▶ **Task brief**:
Would you reproduce each line below exactly, leaving every picture out?
(Information provided)
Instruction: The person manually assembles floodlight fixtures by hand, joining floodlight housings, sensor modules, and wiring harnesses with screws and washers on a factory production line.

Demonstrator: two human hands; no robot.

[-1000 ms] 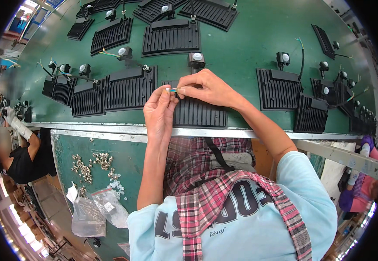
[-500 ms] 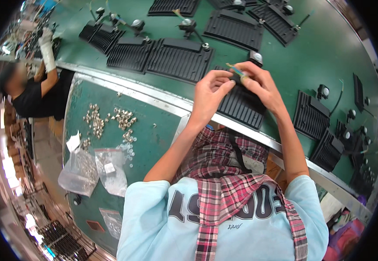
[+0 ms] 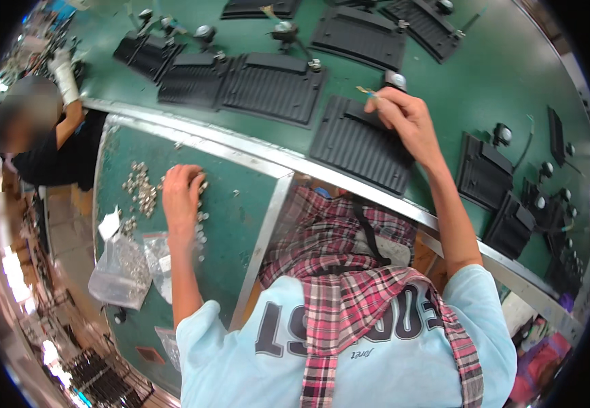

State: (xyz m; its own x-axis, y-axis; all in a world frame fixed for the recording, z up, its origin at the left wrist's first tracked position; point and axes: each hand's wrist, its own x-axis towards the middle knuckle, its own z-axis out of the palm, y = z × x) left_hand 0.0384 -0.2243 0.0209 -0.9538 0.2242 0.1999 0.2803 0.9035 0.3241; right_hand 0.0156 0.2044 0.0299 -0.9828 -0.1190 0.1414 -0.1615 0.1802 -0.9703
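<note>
My right hand (image 3: 405, 122) pinches a cable's bare-ended wires (image 3: 370, 93) above a black ribbed lamp housing (image 3: 363, 149). That housing lies flat at the table's near edge, its far right part covered by my hand. A small black part with a pale round dome (image 3: 395, 81) shows just beyond my fingers. Over on the left side table, my left hand (image 3: 181, 194) reaches down onto small metal fittings. Its fingers are curled together with the tips hidden, so what they hold cannot be made out. More shiny metal fittings (image 3: 143, 189) lie loosely beside it.
Similar black housings with cables (image 3: 274, 88) lie across the green table, with others (image 3: 485, 173) to the right. Clear plastic bags (image 3: 124, 272) and white washers (image 3: 201, 238) are on the side table. A metal edge strip (image 3: 240, 151) divides the tables. Another person (image 3: 57, 146) works at far left.
My left hand has left the wires and moved left and nearer, onto the metal fittings. My right hand stays at the cable end, and more of the housing now shows.
</note>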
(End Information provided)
▶ **Exercise result**:
Instruction: The person manually assembles floodlight fixtures by hand, joining floodlight housings, sensor modules, and wiring harnesses with screws and washers on a factory production line.

Demonstrator: two human hands; no robot.

[-1000 ms] 
[-500 ms] 
[+0 ms] 

State: (xyz m; its own x-axis, y-axis; all in a world frame fixed for the recording, z up, its origin at the left wrist's first tracked position; point and axes: each hand's wrist, its own x-axis towards the middle knuckle, its own z-axis out of the palm, y = z × x) left_hand 0.0384 -0.2243 0.0209 -0.9538 0.2242 0.1999 0.2803 0.9035 0.3241; right_hand 0.0156 0.2044 0.0299 -0.9828 -0.1190 0.1414 -0.1615 0.1802 -0.9703
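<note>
My right hand (image 3: 405, 122) pinches a cable's bare-ended wires (image 3: 370, 93) above a black ribbed lamp housing (image 3: 363, 149). That housing lies flat at the table's near edge, its far right part covered by my hand. A small black part with a pale round dome (image 3: 395, 81) shows just beyond my fingers. Over on the left side table, my left hand (image 3: 181, 194) reaches down onto small metal fittings. Its fingers are curled together with the tips hidden, so what they hold cannot be made out. More shiny metal fittings (image 3: 143, 189) lie loosely beside it.
Similar black housings with cables (image 3: 274, 88) lie across the green table, with others (image 3: 485, 173) to the right. Clear plastic bags (image 3: 124, 272) and white washers (image 3: 201, 238) are on the side table. A metal edge strip (image 3: 240, 151) divides the tables. Another person (image 3: 57, 146) works at far left.
My left hand has left the wires and moved left and nearer, onto the metal fittings. My right hand stays at the cable end, and more of the housing now shows.
</note>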

This exercise is done.